Hoping to avoid more of this.
President Obama continues trying to get stuff done, even with the Republican-controlled House alternating between obstruction and recess and the Senate being, well, the Senate. On Friday, the administration announced that money that had been earmarked between 2003 and 2006 for state highway projects can be reallocated to eligible projects. That's
$473 million sitting unused that will now go creating jobs and improving infrastructure. Monday, the administration announced that
four transportation projects would be expedited.
The projects to be expedited are a bridge between Washington and Oregon and one in Maine, and rail projects in North Dakota and Washington. In other words, no one can accuse this move of being targeted at swing states. That's also true of the earmark money being released—the two states with the largest unused balances are notable non-swing states Alabama and California.

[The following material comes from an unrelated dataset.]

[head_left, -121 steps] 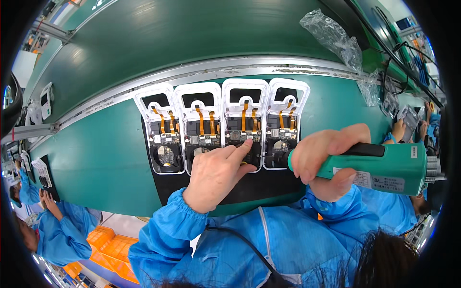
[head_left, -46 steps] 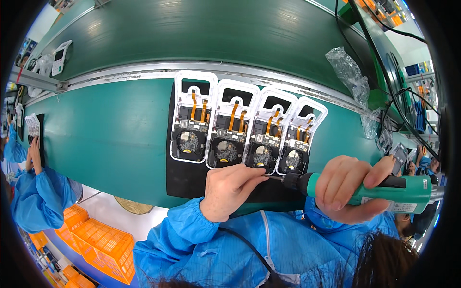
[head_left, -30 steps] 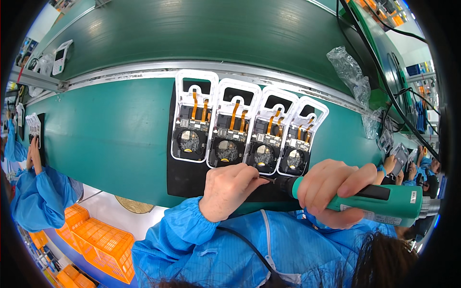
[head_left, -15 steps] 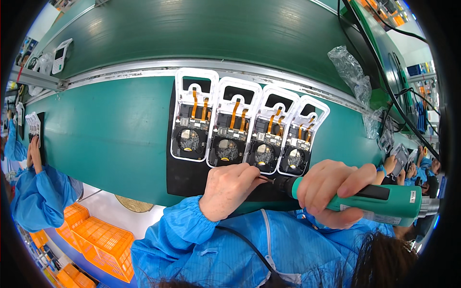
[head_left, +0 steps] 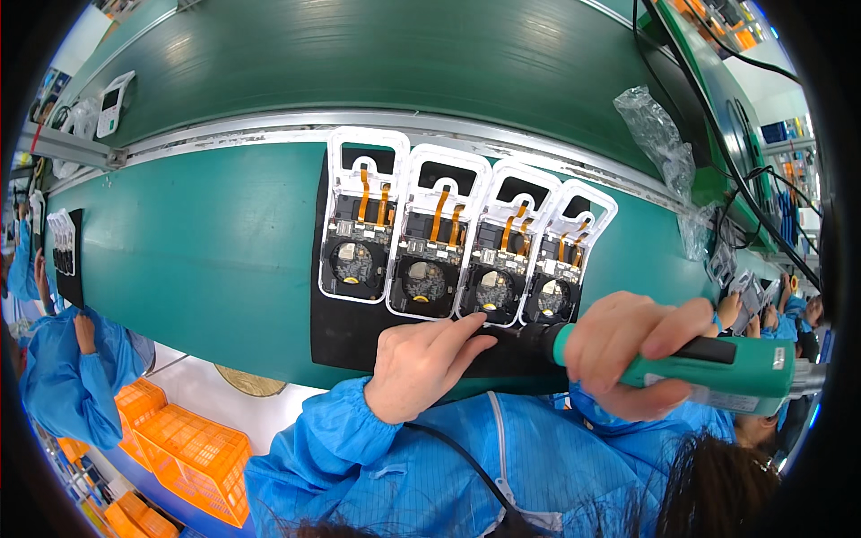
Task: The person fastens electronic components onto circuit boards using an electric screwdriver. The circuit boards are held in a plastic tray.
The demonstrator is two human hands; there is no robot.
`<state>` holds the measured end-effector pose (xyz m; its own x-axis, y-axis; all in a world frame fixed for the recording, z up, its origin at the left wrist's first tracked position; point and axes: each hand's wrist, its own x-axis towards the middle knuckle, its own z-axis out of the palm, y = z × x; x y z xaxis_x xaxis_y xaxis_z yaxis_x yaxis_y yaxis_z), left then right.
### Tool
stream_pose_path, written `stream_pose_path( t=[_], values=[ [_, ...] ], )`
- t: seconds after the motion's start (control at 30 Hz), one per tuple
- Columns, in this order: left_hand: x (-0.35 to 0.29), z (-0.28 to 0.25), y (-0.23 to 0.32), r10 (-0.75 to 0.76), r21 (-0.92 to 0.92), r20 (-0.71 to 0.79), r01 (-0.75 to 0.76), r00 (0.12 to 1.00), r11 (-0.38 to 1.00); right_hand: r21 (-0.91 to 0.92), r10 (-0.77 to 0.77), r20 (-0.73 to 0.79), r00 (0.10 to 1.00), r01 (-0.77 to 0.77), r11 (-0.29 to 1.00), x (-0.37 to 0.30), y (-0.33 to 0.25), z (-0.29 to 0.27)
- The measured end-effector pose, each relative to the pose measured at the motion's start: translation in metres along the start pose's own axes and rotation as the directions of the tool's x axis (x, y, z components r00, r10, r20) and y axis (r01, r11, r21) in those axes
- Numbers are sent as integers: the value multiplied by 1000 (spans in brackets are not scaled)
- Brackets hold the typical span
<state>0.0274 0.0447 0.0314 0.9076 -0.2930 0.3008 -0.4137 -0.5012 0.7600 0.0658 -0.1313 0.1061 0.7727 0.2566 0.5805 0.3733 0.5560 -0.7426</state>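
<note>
Several white-rimmed device housings (head_left: 423,280), with bare circuit boards, orange ribbon cables and round dark wells, lie side by side on a black mat (head_left: 345,336). My left hand (head_left: 421,363) is open, its index fingertip at the near edge of the third housing from the left (head_left: 491,289). The thumb stands a little apart from the index finger; no held thing shows between them. My right hand (head_left: 628,354) is wrapped round a green electric screwdriver (head_left: 731,372), held almost level. Its black nose points left toward my left fingertips, near the right-hand housings (head_left: 551,296). The bit's tip is hard to make out.
Beyond a metal rail (head_left: 233,130) runs a dark green belt (head_left: 359,63). Clear plastic wrap (head_left: 659,134) and black cables (head_left: 717,134) lie at the right. A co-worker's blue sleeve (head_left: 67,359) and orange crates (head_left: 193,448) are at the left.
My left thumb and index finger have come apart from their pinch by the bit, and the index now reaches the third housing's edge. The screwdriver has shifted slightly right. The left co-worker's hands have moved apart.
</note>
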Motion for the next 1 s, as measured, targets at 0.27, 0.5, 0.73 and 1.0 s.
stream_pose_path(
  t=[0.27,0.5,0.73,1.0],
  values=[
    [-17,14,0,32,498,143,-100,989,861,-85,-93,-118,989,83,993,16,8,0],
    [-15,12,12,-64,558,175,-46,982,829,-5,105,98,990,-105,994,19,22,-12],
    [-14,11,15,-109,571,209,-31,972,820,-366,76,-97,992,-106,925,22,40,13],
    [-17,10,11,-111,557,211,-27,971,830,-80,205,35,978,-202,976,20,30,6]
  ],
)
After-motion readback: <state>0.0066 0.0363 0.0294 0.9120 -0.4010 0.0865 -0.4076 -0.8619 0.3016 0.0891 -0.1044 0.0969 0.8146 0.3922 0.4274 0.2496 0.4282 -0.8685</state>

Swing states will also see some money freed up: Florida will be able to reallocate more than $11 million and Ohio more than $12 million. Whether those states' Republican governors will be willing to put the money to good use is another question. But there is a stick along with the money carrot. States that don't identify projects and obligate the money to those projects by the end of 2012 will lose it. Instead their funds will be redistributed to states that did identify projects and use their own money. So if John Kasich or Rick Scott doesn't want to put Ohio or Florida construction workers back on the job improving passenger rail or highways, another state's workers and commuters will benefit.
One interesting note is that Massachusetts, where Mitt Romney was governor during the years this unused money was earmarked, has the seventh-highest amount of money sitting unspent, with nearly $19 million.
This money is a tiny drop in the ocean of need for work on American transportation infrastructure and for construction jobs. But spent smart—which means spent on public transit or on road repair, rather than on new road construction—this money could create thousands of construction jobs. Republican politicians say suggest the timing of this move by Obama shows it's political. I'd suggest if they didn't want $473 million in old earmarks to be a useful political move for Democrats, Republicans might have thought about not blocking all the more significant jobs bills the president suggested over the past 20 months.